従業員の少ない中小企業においてはとくに、請求業務からの解放は、営業活動に専念できるなどのメリットもあり、業務の効率化などの面から導入いただくことが非常に多いです。請求業務・代金回収の専門サービスなので、自社で対応するより、未回収リスクの削減につながります。仮に取引先から回収できなかった場合でも、Paidが保証して100%代金をお支払いします。
「Paid」の利用にあたって行ってもらうことは、ただ請求先データを送ってもらうだけ。初期投資はまったく必要なく、かかる費用は取引で生じた額の1.9~3%の手数料だけなので、導入に当たってのリスクもありません。
「自社内での取り組みが「Paid」誕生のキッカケに
――そもそも、どのような経緯で「Paid」は誕生したのですか。

石井 弊社は2002年から「スーパーデリバリー」という、楽天市場の企業版のようなBtoB向けの卸サイトを運営しています。サービス開始当初の決済方法は、代引きのみで、お客さまから「掛け売り決済にも対応してほしい」という要望が多く寄せられました。そこで、2004年ごろから、掛け売り決済をサービスに組み込んだところ、売り上げも顧客満足度も一気に上がったのです。
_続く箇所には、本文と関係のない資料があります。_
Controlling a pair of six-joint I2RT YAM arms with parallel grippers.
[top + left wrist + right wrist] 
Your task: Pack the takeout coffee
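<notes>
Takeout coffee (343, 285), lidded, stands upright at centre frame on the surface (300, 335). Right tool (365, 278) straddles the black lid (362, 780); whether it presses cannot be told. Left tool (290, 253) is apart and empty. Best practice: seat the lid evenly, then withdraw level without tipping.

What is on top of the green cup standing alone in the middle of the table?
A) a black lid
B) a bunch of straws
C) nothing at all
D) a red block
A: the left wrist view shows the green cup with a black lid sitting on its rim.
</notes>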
「スーパーデリバリー」での取組・経験により、中小企業に対する与信管理・判断などのノウハウが溜まっていきました。そこで、このノウハウを自社内だけに留めるのではなく、困っている企業に対してもサービスとして提供できないかと検討しました。そして、「スーパーデリバリー」の掛け売り決済業務だけをスピンアウトさせる形で、対外的な新しいソリューションとして2011年に始めたのが「Paid」です。現在は約2800社に導入いただいております。
――導入している企業の特徴などはありますか。たとえば、業種が似ているとか、企業規模が中規模以下とか。
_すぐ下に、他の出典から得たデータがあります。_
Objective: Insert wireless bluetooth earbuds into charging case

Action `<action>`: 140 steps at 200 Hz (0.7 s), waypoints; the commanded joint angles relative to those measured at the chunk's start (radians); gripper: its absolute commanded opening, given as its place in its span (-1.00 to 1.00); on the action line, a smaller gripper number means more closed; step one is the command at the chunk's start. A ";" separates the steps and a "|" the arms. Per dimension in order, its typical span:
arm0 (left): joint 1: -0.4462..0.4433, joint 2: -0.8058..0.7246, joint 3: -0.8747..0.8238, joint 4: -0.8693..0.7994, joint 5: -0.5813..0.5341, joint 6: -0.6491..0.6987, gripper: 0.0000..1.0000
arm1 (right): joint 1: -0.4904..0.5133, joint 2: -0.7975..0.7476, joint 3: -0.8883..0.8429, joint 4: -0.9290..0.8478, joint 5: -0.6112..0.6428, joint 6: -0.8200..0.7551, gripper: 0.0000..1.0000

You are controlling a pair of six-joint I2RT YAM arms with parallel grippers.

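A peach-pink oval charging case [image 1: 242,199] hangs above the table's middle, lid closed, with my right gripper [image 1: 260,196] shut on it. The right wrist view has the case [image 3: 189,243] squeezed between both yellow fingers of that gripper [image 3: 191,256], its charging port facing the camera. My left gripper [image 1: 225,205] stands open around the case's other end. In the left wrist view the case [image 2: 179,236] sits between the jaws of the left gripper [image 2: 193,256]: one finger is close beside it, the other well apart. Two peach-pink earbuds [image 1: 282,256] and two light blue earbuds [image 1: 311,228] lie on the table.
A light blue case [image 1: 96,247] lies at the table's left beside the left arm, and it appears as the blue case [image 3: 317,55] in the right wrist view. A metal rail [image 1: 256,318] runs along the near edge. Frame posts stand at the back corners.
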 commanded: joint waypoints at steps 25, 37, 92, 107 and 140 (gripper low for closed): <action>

及川 業種を問わず、あらゆる企業にご利用いただいておりますが、その中でも、ECサイトを運営する企業が全体の3~4割を占めています。
もちろんインターネットを介さない、対面型のリアルな取引でも「Paid」をご利用になる企業は増えており、起業したての新設法人も少なくありません。
導入している企業規模は、小規模から上場企業まで幅広いのですが、大企業の場合だと、全社を挙げてではなく、新規事業の立ち上げなどで、これまでに取引のなかった事業者と取引をしていく際に、その部門だけでご利用いただく場合が多いです。
たとえば、某自動車メーカーなら、電気自動車の充電代金の決済にのみ、ご利用いただいております。
――ネット上の取引が増え続ける昨今、類似するサービスも出始めていますが、そのなかで「Paid」の強みはどのような点ですか。
石井 与信判断のスピードと、精度の高さでしょう。一般的に与信判断をするに当たっては、新たに取引しようとしている企業から決算書をいただくほか、場合によっては調査会社に企業の調査をお願いします。そのため、与信判断に1~2週間かかることも少なくなく、新規取引先になる可能性にあった良き縁を不意にしてしまうこともありました。
しかし「Paid」なら、最長でも2営業日以内に与信判断が可能です。これは、2004年から積み上げてきた弊社の与信ノウハウがなせる技。年間約7万件の与信審査をしていることから、年々、与信審査の精度は高まり、ノウハウとして蓄積されています。スピードをさらに早めるために、1月からAIによる与信審査を始めています。見込みでは、今後はAIによる与信審査だけで、数秒で1千万円までの与信判断ができるようになると思います。